Investment Highlights

  • We raise our FY18-20F earnings by 20%, 19% and 8% respectively, upgrade our FV by 36% to RM4.10 (from RM3.00), but maintain our HOLD call. Our FV is based on 15x revised FD FY19F EPS.
  • In a turn of events, Kremlin spokesman Dmitry Peskov told reporters on a conference call yesterday that the Russian government may consider, as one of its options, to nationalise Russian aluminium giant Rusal to “help” the company. To recap, Rusal and its controlling shareholder Oleg Deripaska have been placed under the US sanction list, and Rio Tinto, one of the largest producers of alumina in the world, has invoked force majeure for certain contracts including alumina shipments from a refinery it operates with Rusal in Australia (Rusal owns a 20% stake in Queensland Alumina Limited with annual capacity production of 3.95mil MT), bauxite shipments to Rusal alumina refinery in Ireland (Aughinish Alumina Refinery’s annual production capacity of ~2mil MT) as well as alumina from that refinery to smelters in Europe.
  • This stoked fears of supply shortages in aluminium and its raw material alumina in the market, propelling their prices to multi-year highs. The prices of aluminum and alumina eased since yesterday on the back of the news. We believe the latest news is giving the market the comfort that with the Russian government stepping into the picture, Rusal’s production capacity will not be put off-line due to solvency issues. Meanwhile, there is a possibility the US may eventually back down from the sanctions, as prolonged high aluminium prices will hurt aluminium-consuming industries in the US such as food & beverages, auto, construction and aerospace.
  • We raise our sales volume assumption by 10% annually to 760K MT but keep relatively unchanged our FY18-20F ASP forecasts of US$2,050/MT, US$2,450/MT and US$2,500/MT, and alumina price forecasts of US$380/MT, US$490/MT and US$520/MT respectively.

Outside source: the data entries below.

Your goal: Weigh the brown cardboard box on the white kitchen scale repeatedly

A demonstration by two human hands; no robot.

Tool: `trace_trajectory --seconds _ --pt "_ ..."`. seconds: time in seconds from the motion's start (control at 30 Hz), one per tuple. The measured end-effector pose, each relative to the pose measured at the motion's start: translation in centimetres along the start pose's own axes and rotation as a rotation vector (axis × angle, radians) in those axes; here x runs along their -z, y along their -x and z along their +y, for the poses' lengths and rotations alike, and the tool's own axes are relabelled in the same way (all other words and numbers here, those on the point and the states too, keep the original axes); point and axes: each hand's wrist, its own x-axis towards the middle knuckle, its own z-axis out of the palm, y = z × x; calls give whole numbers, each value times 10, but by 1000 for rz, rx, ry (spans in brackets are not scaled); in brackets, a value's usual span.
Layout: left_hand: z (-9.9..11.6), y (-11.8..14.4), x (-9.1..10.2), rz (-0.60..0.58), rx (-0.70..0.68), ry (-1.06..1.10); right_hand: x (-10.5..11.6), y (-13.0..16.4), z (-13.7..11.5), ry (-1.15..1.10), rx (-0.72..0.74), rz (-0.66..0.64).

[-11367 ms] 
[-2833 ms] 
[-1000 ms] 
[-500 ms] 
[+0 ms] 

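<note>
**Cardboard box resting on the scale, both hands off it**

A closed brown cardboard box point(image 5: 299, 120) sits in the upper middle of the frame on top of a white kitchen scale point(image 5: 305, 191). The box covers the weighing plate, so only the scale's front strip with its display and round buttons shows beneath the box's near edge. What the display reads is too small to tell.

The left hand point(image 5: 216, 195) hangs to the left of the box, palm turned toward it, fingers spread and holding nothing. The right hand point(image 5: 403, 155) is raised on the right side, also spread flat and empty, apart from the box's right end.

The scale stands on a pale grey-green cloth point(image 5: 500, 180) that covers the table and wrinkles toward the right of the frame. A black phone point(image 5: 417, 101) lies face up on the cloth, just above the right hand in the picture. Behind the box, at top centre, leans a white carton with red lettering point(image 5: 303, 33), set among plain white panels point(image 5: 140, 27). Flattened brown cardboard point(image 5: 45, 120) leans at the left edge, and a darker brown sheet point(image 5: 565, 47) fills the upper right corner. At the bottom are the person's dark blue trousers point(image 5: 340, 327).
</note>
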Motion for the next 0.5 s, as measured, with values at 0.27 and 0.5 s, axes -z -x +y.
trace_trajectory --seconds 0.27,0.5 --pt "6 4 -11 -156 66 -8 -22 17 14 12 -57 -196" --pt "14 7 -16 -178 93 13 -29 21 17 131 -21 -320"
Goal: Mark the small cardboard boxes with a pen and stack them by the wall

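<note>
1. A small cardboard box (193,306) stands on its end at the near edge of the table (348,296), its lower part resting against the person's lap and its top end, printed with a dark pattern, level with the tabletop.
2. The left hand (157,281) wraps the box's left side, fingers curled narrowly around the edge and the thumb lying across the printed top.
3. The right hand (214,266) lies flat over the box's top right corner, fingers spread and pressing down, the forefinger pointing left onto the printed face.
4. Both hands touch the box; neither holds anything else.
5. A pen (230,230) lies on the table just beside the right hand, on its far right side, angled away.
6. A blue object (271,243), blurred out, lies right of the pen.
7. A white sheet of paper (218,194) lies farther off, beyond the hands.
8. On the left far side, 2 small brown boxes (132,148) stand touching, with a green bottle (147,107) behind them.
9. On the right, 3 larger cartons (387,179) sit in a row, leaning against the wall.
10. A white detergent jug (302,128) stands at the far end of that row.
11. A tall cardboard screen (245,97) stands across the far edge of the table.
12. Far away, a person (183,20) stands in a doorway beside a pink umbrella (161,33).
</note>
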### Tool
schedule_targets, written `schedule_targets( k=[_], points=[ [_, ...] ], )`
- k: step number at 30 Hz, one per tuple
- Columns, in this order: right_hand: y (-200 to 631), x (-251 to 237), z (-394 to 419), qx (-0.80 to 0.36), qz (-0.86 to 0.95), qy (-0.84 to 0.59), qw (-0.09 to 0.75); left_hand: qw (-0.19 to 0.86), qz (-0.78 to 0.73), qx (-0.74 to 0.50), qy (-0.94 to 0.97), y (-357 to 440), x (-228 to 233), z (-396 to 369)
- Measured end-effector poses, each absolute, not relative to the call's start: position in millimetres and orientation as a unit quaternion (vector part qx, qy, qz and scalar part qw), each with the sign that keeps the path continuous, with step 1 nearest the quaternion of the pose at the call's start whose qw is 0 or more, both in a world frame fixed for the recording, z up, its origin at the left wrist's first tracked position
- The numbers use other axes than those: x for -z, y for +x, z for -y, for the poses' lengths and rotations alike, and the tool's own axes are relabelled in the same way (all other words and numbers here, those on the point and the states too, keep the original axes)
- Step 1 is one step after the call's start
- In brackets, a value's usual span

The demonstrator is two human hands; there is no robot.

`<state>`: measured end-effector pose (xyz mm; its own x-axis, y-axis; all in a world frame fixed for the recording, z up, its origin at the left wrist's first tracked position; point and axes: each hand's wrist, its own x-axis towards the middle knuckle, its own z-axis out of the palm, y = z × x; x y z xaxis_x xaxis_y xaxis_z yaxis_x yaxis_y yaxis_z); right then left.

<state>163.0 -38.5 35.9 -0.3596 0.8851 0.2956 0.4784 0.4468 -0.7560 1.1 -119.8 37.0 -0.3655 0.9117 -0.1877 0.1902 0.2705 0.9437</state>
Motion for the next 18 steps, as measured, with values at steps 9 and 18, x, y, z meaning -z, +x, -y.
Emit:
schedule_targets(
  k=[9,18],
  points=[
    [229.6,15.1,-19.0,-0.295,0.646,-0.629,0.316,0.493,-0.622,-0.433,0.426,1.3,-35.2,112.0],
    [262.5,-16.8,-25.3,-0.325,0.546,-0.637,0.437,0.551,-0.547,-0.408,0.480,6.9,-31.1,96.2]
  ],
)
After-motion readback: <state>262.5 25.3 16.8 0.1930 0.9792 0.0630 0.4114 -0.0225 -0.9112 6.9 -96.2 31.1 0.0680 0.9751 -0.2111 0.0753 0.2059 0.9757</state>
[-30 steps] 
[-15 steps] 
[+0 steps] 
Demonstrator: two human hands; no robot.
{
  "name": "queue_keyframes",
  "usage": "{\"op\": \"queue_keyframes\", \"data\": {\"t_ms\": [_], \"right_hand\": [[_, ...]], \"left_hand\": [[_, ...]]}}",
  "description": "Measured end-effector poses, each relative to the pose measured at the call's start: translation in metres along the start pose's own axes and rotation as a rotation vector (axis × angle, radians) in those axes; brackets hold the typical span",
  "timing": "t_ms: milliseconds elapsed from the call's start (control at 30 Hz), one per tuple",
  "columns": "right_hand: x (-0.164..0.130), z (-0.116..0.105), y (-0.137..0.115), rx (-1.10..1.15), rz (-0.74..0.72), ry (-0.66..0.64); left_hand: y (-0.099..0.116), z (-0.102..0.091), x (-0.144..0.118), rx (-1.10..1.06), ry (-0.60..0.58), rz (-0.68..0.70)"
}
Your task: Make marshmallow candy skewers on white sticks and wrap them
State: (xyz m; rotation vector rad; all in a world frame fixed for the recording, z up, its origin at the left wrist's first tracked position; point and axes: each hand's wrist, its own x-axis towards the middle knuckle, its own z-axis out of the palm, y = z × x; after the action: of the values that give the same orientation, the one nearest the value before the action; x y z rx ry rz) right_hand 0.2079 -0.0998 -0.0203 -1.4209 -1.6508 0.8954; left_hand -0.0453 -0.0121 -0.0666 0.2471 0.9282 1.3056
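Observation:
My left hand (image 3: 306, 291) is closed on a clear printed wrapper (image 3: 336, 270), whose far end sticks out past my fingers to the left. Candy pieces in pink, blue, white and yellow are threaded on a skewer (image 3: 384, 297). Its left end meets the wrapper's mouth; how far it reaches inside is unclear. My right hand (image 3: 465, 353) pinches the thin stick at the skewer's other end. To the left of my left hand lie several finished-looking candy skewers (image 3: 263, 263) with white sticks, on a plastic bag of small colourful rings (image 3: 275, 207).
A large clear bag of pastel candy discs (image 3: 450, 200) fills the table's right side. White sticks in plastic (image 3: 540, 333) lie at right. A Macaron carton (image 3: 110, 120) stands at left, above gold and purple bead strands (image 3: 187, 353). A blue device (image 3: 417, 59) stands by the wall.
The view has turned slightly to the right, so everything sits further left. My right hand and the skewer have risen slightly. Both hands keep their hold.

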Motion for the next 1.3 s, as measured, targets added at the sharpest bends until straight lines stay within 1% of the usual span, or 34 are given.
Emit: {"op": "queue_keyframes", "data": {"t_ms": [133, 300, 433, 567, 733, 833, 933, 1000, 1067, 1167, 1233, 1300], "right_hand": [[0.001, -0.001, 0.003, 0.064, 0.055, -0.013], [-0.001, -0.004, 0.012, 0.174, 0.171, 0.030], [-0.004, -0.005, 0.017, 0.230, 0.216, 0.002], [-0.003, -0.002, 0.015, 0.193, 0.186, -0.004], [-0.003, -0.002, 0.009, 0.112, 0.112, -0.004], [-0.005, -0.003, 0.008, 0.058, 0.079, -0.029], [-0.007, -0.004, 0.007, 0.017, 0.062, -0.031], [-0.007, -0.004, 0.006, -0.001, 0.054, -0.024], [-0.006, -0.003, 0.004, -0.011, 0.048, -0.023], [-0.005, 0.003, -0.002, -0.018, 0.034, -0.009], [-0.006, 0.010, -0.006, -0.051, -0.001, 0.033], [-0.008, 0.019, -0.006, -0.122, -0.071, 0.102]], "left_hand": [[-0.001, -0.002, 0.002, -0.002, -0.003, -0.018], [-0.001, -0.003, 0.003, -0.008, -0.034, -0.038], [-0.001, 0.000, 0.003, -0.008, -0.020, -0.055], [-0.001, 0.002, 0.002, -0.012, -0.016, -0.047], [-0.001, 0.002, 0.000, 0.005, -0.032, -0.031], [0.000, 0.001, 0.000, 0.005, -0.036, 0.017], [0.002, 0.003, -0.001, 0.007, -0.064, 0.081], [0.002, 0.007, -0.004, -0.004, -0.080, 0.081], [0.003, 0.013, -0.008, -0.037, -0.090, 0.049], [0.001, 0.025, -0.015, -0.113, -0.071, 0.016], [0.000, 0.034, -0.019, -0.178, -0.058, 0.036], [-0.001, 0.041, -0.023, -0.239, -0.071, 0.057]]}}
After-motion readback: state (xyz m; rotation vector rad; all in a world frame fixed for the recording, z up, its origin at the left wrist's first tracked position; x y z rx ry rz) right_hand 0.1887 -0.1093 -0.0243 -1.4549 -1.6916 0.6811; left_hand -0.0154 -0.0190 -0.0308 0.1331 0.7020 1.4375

  • Our investment case for Press Metal is premised on the following: 1) the positive price outlook for aluminum in the international market backed by supply constraints and strong demand from the automotive industry and infrastructure projects; 2) its low cost structure compared to its peers owing to the cheap hydro power it has locked in over the long term; and 3) its strong management as evidenced in its ability to bounce back quickly from major production disruptions in the past.
  • We believe the current share price has reflected its strong fundamentals.